→ DESCRIPTION OF THE TASK: Search the entries below for the word "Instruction", then copy each line in which it is found.

[Items from a data source]
-=-=-

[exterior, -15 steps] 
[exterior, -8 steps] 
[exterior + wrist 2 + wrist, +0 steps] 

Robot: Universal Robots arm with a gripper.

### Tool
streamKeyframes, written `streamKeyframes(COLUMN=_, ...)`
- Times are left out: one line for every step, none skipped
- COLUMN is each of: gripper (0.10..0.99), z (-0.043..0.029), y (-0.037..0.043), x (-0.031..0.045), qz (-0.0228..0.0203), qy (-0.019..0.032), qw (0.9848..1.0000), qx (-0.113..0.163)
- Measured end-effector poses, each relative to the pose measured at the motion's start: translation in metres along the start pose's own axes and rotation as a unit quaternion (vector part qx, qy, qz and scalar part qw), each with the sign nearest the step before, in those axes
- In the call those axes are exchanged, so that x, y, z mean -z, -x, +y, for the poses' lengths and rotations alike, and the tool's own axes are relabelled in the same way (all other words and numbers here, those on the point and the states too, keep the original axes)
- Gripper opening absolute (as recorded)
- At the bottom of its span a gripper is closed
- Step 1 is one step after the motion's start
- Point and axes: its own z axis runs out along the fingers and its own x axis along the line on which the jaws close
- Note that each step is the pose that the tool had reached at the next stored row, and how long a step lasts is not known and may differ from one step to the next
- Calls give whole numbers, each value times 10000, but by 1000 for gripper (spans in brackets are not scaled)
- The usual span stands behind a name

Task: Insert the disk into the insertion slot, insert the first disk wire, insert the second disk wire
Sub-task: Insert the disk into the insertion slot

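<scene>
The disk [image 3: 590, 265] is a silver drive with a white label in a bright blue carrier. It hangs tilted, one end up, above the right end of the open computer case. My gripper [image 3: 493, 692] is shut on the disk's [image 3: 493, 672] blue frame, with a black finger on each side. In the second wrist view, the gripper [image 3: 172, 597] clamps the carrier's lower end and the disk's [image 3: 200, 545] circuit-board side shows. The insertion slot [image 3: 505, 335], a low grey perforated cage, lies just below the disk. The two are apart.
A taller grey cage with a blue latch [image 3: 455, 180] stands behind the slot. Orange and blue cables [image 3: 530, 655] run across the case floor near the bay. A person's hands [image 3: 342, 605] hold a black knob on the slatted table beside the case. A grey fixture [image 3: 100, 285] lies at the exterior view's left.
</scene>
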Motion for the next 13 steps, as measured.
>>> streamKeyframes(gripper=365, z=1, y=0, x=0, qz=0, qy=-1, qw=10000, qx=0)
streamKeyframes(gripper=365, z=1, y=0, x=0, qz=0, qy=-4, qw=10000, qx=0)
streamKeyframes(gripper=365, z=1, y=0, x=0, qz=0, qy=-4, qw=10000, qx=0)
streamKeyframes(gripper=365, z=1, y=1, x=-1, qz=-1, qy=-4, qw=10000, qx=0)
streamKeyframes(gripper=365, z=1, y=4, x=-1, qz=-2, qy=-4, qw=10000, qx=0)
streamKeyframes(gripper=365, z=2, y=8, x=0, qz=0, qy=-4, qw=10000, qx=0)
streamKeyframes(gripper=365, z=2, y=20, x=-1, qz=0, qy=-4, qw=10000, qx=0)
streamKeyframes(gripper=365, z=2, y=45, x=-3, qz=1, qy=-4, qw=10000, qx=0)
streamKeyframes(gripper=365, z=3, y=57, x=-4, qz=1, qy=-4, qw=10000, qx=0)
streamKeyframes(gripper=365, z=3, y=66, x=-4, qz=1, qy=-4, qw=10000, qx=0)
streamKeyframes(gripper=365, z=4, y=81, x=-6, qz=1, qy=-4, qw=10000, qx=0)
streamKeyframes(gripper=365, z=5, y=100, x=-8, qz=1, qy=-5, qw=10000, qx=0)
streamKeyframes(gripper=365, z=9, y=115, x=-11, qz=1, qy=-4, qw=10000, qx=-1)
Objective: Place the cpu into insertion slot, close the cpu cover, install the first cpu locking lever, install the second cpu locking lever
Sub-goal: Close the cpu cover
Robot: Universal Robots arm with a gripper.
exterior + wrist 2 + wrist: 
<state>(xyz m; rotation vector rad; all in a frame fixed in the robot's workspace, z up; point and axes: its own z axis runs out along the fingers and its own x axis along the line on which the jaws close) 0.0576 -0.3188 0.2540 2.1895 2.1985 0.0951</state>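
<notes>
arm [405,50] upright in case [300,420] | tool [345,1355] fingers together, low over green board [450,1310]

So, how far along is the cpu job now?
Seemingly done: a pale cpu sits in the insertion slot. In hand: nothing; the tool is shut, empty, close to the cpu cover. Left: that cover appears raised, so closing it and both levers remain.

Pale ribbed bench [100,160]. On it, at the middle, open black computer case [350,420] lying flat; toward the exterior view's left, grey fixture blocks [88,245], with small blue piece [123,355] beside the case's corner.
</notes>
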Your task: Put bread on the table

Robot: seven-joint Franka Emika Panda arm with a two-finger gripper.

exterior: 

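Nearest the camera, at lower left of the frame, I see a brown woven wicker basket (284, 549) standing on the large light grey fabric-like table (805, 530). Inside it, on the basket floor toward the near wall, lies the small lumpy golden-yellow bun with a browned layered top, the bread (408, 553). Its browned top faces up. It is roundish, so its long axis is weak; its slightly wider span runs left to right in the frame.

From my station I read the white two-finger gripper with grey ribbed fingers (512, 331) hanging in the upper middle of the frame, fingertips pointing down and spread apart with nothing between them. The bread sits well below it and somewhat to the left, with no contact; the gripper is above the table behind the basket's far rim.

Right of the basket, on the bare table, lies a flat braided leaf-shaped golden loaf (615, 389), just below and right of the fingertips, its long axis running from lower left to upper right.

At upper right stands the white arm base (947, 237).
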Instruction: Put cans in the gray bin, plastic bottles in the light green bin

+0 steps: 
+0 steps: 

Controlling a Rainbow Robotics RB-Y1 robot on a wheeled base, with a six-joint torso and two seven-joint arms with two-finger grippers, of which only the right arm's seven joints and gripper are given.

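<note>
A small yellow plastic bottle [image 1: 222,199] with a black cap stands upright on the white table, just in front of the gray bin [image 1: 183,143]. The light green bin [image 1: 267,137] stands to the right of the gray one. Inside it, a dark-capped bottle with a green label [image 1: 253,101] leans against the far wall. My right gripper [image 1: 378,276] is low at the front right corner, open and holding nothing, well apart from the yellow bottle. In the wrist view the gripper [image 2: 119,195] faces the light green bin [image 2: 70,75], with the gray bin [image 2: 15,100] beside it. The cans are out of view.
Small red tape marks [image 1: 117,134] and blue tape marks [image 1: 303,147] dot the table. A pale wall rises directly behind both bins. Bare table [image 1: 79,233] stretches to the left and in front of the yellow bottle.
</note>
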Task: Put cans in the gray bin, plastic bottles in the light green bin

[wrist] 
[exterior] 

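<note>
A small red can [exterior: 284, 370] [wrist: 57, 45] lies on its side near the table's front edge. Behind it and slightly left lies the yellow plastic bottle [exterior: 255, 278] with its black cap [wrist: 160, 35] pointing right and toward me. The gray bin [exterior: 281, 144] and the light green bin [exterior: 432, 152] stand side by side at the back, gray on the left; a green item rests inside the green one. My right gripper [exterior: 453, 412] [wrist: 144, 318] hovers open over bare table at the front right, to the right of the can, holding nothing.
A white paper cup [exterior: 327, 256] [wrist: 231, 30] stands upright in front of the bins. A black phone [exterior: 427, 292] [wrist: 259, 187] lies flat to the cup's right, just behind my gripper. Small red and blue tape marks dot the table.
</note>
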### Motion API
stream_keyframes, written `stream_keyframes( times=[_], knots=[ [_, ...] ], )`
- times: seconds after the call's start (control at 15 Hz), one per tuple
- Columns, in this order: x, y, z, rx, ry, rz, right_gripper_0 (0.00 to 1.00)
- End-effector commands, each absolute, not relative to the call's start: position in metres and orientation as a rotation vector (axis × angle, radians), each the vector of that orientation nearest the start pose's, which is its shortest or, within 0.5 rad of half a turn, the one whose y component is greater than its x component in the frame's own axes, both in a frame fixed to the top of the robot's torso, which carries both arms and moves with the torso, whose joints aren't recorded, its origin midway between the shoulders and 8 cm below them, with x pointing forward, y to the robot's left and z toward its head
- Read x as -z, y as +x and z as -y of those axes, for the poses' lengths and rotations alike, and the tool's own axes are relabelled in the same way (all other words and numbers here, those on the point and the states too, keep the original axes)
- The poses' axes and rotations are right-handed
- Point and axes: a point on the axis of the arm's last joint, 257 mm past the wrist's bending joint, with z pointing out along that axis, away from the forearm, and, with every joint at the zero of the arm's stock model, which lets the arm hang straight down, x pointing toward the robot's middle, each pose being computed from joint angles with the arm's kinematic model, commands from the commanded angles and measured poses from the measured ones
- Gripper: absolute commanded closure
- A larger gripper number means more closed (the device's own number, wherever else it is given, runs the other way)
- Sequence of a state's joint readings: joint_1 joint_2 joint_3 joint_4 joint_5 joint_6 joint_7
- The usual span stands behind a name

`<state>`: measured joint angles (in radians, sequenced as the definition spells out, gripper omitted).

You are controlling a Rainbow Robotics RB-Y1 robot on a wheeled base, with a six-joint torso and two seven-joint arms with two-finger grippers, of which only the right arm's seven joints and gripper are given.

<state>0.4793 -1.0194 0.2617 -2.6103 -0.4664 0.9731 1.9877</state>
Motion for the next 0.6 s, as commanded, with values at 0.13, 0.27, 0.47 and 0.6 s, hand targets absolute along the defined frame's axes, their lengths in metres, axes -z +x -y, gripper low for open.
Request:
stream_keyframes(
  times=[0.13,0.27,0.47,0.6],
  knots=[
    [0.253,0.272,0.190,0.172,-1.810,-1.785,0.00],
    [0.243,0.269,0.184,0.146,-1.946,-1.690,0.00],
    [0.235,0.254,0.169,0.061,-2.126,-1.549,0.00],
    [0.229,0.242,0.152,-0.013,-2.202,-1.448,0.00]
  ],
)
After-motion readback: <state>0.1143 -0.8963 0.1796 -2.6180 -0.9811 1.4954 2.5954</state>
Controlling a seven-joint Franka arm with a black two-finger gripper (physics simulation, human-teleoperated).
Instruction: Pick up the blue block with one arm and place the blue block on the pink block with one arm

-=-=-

→ ANSWER TO THIS EXERCISE:
Instruction: Put cans in the gray bin, plastic bottles in the light green bin
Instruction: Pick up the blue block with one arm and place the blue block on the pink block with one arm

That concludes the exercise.